一歩、また一歩。枯れ葉を踏むたび、ざくっという音が響く。
牧場にも枯れ葉が舞い散る様を眺めて、春と夏を越えたのだと実感する。
79年も9月となり、枝葉が赤く染まる。それをしみじみと目にしたところで、牧柵がそびえる放牧地に視線を向ける。
「もうこんな時期ですよ、時の流れは早く感じます」
そうですね、と微笑むと、隣に立つ牧野さんは肩を竦めてみせる。
「オーナーが期待されているあの仔も、1歳になり育成し始めてますからね。一目見ただけでも走りそうな気はしますが」
「でしょ? あれは間違いなく俺たちを――」
「
「やはり覚えられましたか」
いやー、と大仰に腕を広げてみせる。
「しかし、なぜ走ると言えるのですか? 不躾な質問ですみませんが……」
「うーん、そうですねぇ。……血統と自信、ですかね」
ほう、と牧野さんは目を丸くさせる。
「父のグレイトネフューは欧州で活躍馬を送り出してますし、母父もけっこう種牡馬として奮っていたそうですからね。自信に関しては根拠はありませんがね」
そう苦笑してみせるが、牧野さんは首を傾げる。納得というか合点がいかないような表情で。
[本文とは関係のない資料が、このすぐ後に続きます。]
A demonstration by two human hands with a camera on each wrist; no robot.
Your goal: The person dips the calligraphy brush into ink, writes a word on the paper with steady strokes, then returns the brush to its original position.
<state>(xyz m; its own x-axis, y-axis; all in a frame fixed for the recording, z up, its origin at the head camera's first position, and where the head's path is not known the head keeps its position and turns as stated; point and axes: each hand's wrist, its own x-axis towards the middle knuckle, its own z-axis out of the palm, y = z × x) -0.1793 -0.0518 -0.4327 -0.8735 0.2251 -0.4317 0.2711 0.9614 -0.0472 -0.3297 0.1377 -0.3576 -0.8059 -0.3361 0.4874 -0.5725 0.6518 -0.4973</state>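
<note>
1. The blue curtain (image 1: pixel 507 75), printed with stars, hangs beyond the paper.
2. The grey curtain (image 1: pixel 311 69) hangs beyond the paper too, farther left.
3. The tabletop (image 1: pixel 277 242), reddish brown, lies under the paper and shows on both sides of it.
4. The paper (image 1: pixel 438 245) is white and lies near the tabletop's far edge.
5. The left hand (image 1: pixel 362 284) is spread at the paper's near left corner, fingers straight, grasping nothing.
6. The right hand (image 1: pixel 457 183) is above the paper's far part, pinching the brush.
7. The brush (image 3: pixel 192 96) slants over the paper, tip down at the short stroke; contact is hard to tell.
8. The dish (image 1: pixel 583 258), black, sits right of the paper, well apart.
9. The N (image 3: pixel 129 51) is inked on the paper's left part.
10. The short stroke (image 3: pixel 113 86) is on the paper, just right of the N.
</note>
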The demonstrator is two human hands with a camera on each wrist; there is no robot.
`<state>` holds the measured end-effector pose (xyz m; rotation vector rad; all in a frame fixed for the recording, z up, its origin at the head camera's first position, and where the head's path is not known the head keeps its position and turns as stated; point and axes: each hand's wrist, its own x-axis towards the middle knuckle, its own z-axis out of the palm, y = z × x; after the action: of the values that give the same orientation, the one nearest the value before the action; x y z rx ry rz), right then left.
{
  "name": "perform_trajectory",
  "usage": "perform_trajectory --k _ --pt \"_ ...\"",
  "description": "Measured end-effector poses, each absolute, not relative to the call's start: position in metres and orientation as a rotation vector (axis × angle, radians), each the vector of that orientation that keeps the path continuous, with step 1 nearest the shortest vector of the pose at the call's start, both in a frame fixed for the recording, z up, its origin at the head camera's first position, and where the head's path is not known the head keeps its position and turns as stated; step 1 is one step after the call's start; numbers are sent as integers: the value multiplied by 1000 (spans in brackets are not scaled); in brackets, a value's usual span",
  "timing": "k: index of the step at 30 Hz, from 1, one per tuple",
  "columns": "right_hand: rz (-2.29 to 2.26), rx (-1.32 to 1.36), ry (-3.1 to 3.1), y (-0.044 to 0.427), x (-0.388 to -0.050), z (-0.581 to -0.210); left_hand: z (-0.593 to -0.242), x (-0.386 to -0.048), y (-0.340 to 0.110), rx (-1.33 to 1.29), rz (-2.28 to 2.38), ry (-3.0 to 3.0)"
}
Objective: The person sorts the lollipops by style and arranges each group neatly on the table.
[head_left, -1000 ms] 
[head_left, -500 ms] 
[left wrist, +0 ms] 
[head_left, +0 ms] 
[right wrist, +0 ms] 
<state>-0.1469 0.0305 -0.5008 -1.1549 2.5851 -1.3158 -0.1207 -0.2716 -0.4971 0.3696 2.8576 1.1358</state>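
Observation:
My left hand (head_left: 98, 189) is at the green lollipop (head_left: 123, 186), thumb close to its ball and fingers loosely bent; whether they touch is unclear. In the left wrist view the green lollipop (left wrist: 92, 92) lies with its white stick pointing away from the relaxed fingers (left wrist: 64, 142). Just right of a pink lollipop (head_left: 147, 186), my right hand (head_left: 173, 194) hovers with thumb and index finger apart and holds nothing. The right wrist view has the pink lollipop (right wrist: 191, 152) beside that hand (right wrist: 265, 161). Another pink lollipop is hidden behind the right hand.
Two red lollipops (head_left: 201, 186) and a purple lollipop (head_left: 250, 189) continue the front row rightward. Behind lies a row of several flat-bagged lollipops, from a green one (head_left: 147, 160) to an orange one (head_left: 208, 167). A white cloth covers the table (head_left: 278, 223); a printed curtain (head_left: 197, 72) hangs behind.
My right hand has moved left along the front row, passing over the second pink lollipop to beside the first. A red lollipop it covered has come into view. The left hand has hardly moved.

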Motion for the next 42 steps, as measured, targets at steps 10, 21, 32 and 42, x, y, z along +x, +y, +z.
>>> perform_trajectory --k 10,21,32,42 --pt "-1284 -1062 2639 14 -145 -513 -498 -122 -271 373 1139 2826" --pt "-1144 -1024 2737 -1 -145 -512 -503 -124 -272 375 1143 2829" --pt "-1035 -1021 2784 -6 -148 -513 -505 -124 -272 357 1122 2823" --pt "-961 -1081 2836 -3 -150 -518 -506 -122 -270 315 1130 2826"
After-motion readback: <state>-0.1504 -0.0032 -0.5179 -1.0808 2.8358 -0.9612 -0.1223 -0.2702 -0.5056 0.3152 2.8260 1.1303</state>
「しかし活躍馬といっても、そのほとんどが欧州でのみの活躍ですし、日本で走らせるとなると……」
「まあ、普通は不向きでしょう」
ただ、とつけ加えて、
「だから根拠のない自信なんですよ。こいつは日本でも通用するっていう。そのほとんどは宝くじを引くようなものかもしれませんけど」
「……そう言うと思ってました」
やれやれと言わんばかりの面持ちで、牧野さんはふうと息を吐く。
「あの馬、間違いなくクラシックを席巻しますよ」
告げられて、今度は俺が目を丸くさせる。
牧野さんの口から飛び出すとは思わなかった言葉が、俺の胸に突き刺さる。
意表を突かれ、そのように呆然としていると、
「牧野さん、シャーガーの今日の馴致終わりましたよ」
牧場スタッフに手綱を引かれて、戻ってきたのは話題となっていたその馬。
「お疲れさん。……今日はもう終わったそうですが、見てくださいよオーナー」
鹿毛の1歳馬――シャーガーのほうに手を掲げ、視線を誘導してくる。
「で、どうだった? 乗ってみて」
馴致を担当していたスタッフにそう問いかけると、
「大物になりますよ、この仔」
そんな答えが返ってきた。なるほど、もう見抜いていたなんて。
「オーナー。8月のトラヴァーズを勝ったスペちゃん、すでに渡米しているダンジグに匹敵するほどですよ」
「じゃあなんで改めて聞いたんですか……」
「すみません、日頃の仕返しでつい」
イタズラが成功したようで、牧野さんは満足げな笑顔を浮かべる。
いきなり聞かれたものだから、正直焦ったが、なんとか理解してくれていて助かった。
「ああ、そういえばオーナー。ダンジグなんですけど……大丈夫、でしょうか?」
「いやー、大丈夫でしょ」
「まあ
この間新馬戦を圧勝したと思ったら、もうアメリカに遠征してGⅠに挑むとは。狂気以外のなにものでもありませんよ……」
「もうスペちゃんでやってますが……」
「スペちゃんは頑丈すぎたんですよ……それにダンジグの鞍上も心配で……」
「倉田さんのことですか?」
「欧州競馬では騎乗が通用していましたが、アメリカではどうなるのか」
「いや、大丈夫ですよ。伊坂先生と倉田さんでしたら」
伊坂先生はアメリカでの経験が豊富ですし、とつけ加えて、牧野さんはようやく首を縦に振る。
「わかりました。今はまず、ダンジグと倉田さん、伊坂さんの健闘を祈ります」
だが――――後日のレース後、アメリカ競馬メディアには電撃のような一報がもたらされたという。
――日本のダンジグとタカカゲ・クラタ、ダート1400mのホープフルステークスで地元勢を12馬身後方に置き去りにする、と。